Blunt trauma is one of the leading preventable causes of unnatural death in developed and developing countries. The incidence of abdominal trauma makes trauma as one of the leading causes of acute abdomen in a day-to-day surgical practice.1 Rapid resuscitation is necessary to save the unstable patients. Blunt trauma is particularly deceptive, as the clinical manifestation may be delayed for hours or days, even though internal damage is serious and sometimes lethal.

In open cases of abdominal trauma, the clinical manifestations, diagnosis and management will be easier, but closed cases of abdominal trauma offers a great challenge to the treating surgeon. Diagnosis and decision of surgery depends mainly on careful and repeated clinical examination with basic investigations. Systemic approach to preoperative diagnosis and preparation, intraoperative inspection, decision, postoperative care and observation for complications is essential for successful management of individual cases. This study is based on solid organ injury and hollow viscus perforation, its diagnosis and management were briefly discussed.

METHODS

This study was carried out on patients with blunt trauma from January 2015 to December 2015. Cases were selected with history of trauma to abdomen.

Based on careful history and meticulous physical examination combined with adjunctive investigations, a decision to operate or to manage conservatively was taken. Total of 53 patients were taken for this study.

Inclusion Criteria

All patients who had history of blunt injury abdomen due to road traffic accidents, assault, accidental fall were included.

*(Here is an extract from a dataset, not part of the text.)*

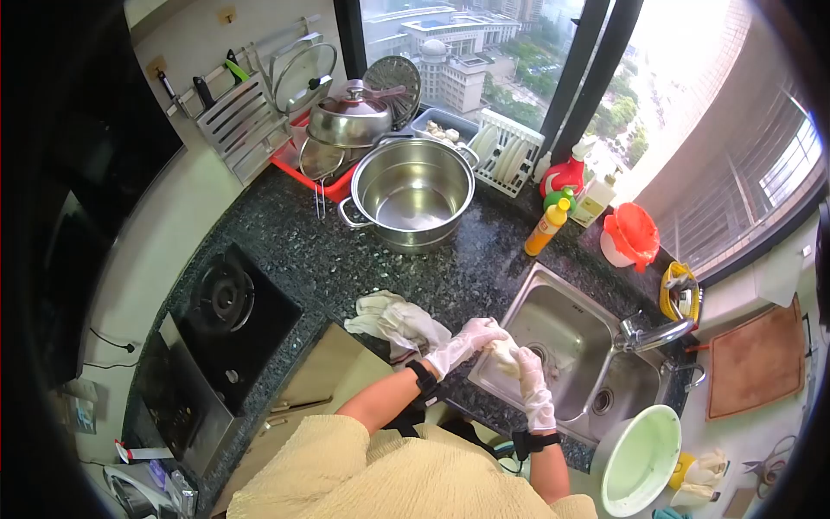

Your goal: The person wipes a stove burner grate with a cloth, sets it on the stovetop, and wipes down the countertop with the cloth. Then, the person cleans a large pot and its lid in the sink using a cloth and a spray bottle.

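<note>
Both my hands wear thin whitish gloves and meet above the near left edge of the double steel sink. My left hand is closed on a small cream-white crumpled wad. From the other side, my right hand closes on the same wad. Fingers cover much of it, so its exact kind does not show. A bunched white cloth lies on the counter just left of my left hand. The steel faucet reaches over the sink to the right of my hands.
A large open steel pot stands on the dark counter. Bottles, including a yellow one, line the window side. A dish rack sits behind. The gas stove is at left, a pale green basin at right.
</note>
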Available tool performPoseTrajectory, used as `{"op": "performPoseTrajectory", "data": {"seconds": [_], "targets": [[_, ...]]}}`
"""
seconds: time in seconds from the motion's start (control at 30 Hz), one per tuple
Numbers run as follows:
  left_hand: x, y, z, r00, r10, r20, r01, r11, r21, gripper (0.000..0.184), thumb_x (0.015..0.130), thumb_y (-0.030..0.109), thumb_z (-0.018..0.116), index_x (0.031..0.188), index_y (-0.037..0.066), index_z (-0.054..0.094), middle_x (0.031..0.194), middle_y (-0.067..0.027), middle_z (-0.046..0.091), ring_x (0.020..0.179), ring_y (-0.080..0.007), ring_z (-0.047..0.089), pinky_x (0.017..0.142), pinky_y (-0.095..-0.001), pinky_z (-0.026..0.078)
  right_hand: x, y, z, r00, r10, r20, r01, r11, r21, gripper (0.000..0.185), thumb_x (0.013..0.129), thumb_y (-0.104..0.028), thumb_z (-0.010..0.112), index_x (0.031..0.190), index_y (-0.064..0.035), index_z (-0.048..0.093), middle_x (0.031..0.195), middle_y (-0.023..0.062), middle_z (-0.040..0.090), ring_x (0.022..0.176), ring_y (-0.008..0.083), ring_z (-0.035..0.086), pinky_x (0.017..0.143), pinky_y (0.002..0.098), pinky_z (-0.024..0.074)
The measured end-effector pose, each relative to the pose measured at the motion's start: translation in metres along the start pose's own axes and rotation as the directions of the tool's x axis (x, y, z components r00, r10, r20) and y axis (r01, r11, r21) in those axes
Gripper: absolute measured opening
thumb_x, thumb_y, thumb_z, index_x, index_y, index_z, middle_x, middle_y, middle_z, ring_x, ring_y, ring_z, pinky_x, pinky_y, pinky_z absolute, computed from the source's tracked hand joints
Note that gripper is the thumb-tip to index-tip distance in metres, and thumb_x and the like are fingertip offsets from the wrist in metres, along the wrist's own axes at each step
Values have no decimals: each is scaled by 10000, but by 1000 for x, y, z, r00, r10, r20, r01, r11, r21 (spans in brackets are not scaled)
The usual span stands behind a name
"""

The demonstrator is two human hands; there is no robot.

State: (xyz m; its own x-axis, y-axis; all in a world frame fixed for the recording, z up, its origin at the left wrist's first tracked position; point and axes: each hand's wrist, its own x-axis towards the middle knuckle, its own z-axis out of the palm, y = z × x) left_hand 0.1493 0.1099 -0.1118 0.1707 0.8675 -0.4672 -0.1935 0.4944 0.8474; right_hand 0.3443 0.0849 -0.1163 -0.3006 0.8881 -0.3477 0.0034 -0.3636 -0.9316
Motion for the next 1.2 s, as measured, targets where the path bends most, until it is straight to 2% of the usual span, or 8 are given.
{"op": "performPoseTrajectory", "data": {"seconds": [0.3, 0.43, 0.63, 0.67, 0.73, 0.83, 0.97, 1.2], "targets": [[-26, 12, -48, 874, 231, 428, 286, 467, -837, 251, 969, 218, 509, 1098, 25, 605, 1010, -98, 671, 940, -220, 651, 857, -325, 528, 28, 5, 72, 987, -102, -121, 129, 961, 244, 145, 906, -182, 547, 892, -44, 593, 868, 14, 594, 733, 90, 555, 671, 240, 460], [6, -32, -68, 911, 104, 399, 240, 654, -718, 382, 1002, 235, 432, 1271, -31, 490, 1166, -130, 614, 1053, -217, 611, 897, -303, 514, 46, 22, 99, 994, -68, 92, -14, 728, 686, 148, 915, -126, 470, 967, -64, 594, 913, 41, 611, 810, 136, 603, 737, 281, 514], [-39, 5, -138, 980, 152, 132, -173, 970, 170, 380, 965, 259, 522, 1290, 63, 499, 1175, -91, 598, 1059, -192, 597, 920, -338, 485, 44, -20, 134, 987, 128, -96, 4, 575, 818, 319, 977, -299, 477, 1070, -9, 571, 974, 116, 654, 848, 239, 664, 732, 385, 565], [-42, 19, -150, 999, 23, 34, -33, 949, 312, 403, 945, 289, 567, 1289, 88, 502, 1164, -89, 599, 1056, -200, 597, 934, -361, 476, 56, -5, 122, 997, 66, -31, -20, 667, 745, 437, 972, -409, 456, 1131, -16, 557, 1022, 138, 644, 862, 276, 655, 772, 429, 553], [-41, 28, -188, 992, -68, -105, 27, 937, -349, 483, 889, 374, 638, 1258, 88, 513, 1184, -119, 600, 1072, -267, 601, 914, -410, 483, 64, -7, 120, 998, -61, -7, 55, 837, 545, 409, 967, -381, 500, 1148, -19, 557, 997, 125, 637, 864, 257, 643, 783, 409, 539], [-47, 78, -245, 834, 85, -545, -310, 890, -335, 611, 861, 526, 608, 1255, 82, 464, 1227, -142, 538, 1094, -281, 548, 869, -442, 462, 70, -2, 146, 989, -145, 32, 148, 983, -111, 360, 950, -322, 559, 1132, -12, 572, 977, 59, 626, 950, 214, 607, 853, 340, 496], [-31, 124, -324, 868, 11, -496, -257, 865, -431, 701, 848, 500, 634, 1288, -8, 434, 1333, -280, 444, 1237, -421, 439, 1032, -543, 344, 64, 5, 167, 865, -337, 372, 479, 332, -812, 292, 911, -264, 589, 1086, -35, 634, 1236, 217, 580, 1117, 336, 557, 963, 408, 416], [20, 130, -354, 961, 94, -259, -239, 752, -614, 382, 884, 303, 661, 1194, 122, 530, 1145, -176, 602, 1057, -387, 580, 891, -617, 455, 36, 22, 151, 979, -205, -12, 175, 861, -478, 310, 941, -286, 556, 1102, -32, 632, 1132, 175, 629, 1033, 309, 606, 899, 363, 464]]}}
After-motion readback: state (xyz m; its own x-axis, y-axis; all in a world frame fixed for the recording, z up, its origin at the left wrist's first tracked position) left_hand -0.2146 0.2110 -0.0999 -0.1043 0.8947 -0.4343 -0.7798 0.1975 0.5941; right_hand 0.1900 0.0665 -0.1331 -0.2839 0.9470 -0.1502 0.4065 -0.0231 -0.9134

Patient who have been managed conservatively were excluded and associated orthopaedic injuries, severe head injuries, chest injuries were excluded.

For all patients thorough history was taken along with thorough physical and general examinations. Patient was operated on emergency basis or wait and watch policy. For patients undergoing conservative management, nasogastric tube aspiration, pulse rate blood pressure monitoring, urine output measurement done. Analgesics and antibiotics were given and the patient was put on observation. In case of death, cause of death noted.

RESULTS

There were total of 53 cases admitted in our hospital as blunt injury abdomen, 48 patients were male and 5 patients were female. All the cases were managed surgically. Out of 53 cases 26 patients had hollow viscus perforation, 27 patients had solid organ injuries were treated surgically.

DISCUSSION

Blunt abdominal trauma is the leading cause of morbidity and mortality in all age groups. Solid organs (e.g. liver and spleen) are more readily lacerated by blows than hollow organs such as empty stomach, intestine, urinary bladder. FAST. (2,3,4,5) was major advantage for unstable patients. In recent years, FAST (Focussed Abdominal Sonography for Trauma) has emerged as a useful diagnostic test. In most cases, FAST may be completed within 3 to 4 minutes. (6,7,8,9,10) The cause of death in injury of parenchymatous viscera like liver, spleen, kidneys is haemorrhage into abdominal cavity. There was predominance of middle aged men. There were total of 53 cases admitted in our hospital as blunt injury abdomen, 48 patients were male and 5 patients were female. (11)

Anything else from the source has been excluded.